Din kisvesi altında ticaret yapanlar bu olanağı kaybedecek,
Bir uzmanlığı olmadığı halde sırf partili diye üç beş yerden aldıkları maaşları kaybedecekler.
Memuriyete girişte yazılı sınavı büyük başarıyla kazananları mülakatta eleyip yandaşlarını işe alamayacaklar.
Tarikatlar her istediklerini yaptıramayacaklar.
Kadını ikinci sınıf sayamayacaklar.
İstanbul Sözleşmesi yeniden yürürlüğe girdiğinde kadına istedikleri gibi şiddet uygulayamayacaklar.

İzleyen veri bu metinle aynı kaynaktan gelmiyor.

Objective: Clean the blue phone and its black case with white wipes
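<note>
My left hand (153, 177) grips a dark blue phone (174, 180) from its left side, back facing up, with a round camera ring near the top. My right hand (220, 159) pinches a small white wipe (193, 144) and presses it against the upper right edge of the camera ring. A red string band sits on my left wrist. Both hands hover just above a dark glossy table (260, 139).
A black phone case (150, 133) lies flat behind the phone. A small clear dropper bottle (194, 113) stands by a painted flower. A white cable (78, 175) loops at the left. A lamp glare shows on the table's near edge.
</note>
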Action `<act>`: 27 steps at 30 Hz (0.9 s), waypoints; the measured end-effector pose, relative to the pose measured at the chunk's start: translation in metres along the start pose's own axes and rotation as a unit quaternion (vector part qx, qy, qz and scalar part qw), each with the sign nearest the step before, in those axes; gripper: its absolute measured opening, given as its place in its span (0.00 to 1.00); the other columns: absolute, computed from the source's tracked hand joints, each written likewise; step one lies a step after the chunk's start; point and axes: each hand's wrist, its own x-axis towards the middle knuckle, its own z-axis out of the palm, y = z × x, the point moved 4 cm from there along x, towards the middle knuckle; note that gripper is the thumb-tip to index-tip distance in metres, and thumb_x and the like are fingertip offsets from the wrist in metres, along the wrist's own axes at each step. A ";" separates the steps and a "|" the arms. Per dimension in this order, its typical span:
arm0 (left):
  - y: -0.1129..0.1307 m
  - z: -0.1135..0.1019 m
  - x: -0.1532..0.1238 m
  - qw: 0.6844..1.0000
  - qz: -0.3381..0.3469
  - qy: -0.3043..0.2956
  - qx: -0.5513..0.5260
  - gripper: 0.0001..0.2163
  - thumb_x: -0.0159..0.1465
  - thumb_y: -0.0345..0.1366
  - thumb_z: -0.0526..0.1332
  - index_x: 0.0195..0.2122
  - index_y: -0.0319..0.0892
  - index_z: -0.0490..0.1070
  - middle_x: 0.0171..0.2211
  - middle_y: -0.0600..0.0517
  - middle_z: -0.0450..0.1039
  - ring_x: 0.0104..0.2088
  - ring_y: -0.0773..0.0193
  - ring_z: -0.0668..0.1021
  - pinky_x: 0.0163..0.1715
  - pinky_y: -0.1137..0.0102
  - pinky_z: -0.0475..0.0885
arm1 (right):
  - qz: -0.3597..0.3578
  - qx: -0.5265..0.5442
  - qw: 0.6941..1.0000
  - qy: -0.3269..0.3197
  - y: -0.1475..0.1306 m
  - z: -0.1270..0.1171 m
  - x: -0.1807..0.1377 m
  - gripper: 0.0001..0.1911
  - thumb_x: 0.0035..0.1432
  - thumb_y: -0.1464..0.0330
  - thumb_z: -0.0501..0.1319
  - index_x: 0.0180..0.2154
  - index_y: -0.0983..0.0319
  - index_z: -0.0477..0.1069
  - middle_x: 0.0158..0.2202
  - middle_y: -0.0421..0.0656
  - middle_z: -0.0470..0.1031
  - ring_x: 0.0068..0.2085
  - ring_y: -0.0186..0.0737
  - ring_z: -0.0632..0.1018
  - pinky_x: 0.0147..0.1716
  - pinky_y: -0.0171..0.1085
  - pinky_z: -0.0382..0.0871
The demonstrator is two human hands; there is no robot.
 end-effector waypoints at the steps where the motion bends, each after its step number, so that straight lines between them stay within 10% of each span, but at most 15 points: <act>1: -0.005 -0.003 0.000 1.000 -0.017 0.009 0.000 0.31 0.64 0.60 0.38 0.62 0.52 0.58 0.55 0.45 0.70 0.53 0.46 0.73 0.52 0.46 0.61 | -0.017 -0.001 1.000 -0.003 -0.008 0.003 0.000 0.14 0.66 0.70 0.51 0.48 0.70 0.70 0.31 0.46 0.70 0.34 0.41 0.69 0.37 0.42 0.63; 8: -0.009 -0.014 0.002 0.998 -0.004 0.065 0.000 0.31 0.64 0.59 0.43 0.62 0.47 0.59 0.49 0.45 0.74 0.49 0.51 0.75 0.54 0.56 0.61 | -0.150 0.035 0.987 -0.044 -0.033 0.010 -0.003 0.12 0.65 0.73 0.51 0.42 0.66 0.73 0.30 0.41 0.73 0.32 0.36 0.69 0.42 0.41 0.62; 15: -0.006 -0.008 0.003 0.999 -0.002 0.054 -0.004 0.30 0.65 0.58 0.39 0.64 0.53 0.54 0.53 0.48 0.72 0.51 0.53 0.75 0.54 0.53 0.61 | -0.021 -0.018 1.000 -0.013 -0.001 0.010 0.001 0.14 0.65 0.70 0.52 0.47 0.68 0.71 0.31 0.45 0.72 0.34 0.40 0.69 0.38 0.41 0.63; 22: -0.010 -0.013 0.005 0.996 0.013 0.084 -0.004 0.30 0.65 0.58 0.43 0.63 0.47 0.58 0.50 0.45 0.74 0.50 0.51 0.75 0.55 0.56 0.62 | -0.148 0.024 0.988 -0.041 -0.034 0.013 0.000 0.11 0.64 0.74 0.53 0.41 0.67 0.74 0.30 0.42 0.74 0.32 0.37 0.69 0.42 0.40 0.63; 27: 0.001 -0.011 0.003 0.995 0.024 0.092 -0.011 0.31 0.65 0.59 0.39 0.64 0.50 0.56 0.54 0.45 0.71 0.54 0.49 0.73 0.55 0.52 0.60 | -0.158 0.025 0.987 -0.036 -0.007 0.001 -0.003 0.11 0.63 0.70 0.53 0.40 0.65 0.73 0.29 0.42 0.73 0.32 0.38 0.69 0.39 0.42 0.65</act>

Yalılarda, villalarda, lüks arabalarda sürdürdükleri şatafatlı yaşamı kaybetmekten endişe ediyorlar. İbadet edememekten, namaz kılamamaktan, üniversiteye, camiye gidememekten, Hacı olamamaktan değil.
128 milyar doların nereye gittiğinin ortaya çıkmasından endişe ediyorlar.
Yapılacak mali denetimlerle haksız zenginleşmenin hesabının sorulmasından ve hesap verememekten korkuyorlar.
Bunu söyleyemedikleri için “kazanımlarımızı kaybederiz” diyerek konuyu inanç alınan çekmeye çalışıyorlar.
“Kazanımlarımızı kaybederiz” derken kaybetmekten korktukları bu iktidar döneminde yaptıkları dünyalıklar, öbür dünyayla hiç ilgili değil.